Content starts

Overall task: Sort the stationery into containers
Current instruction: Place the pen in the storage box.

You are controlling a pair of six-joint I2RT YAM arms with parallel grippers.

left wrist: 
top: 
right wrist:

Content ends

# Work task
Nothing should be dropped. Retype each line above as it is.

# Task result
Overall task: Sort the stationery into containers
Current instruction: Place the pen in the storage box.

You are controlling a pair of six-joint I2RT YAM arms with parallel grippers.

left wrist: 
top: 
right wrist:

No further output is expected.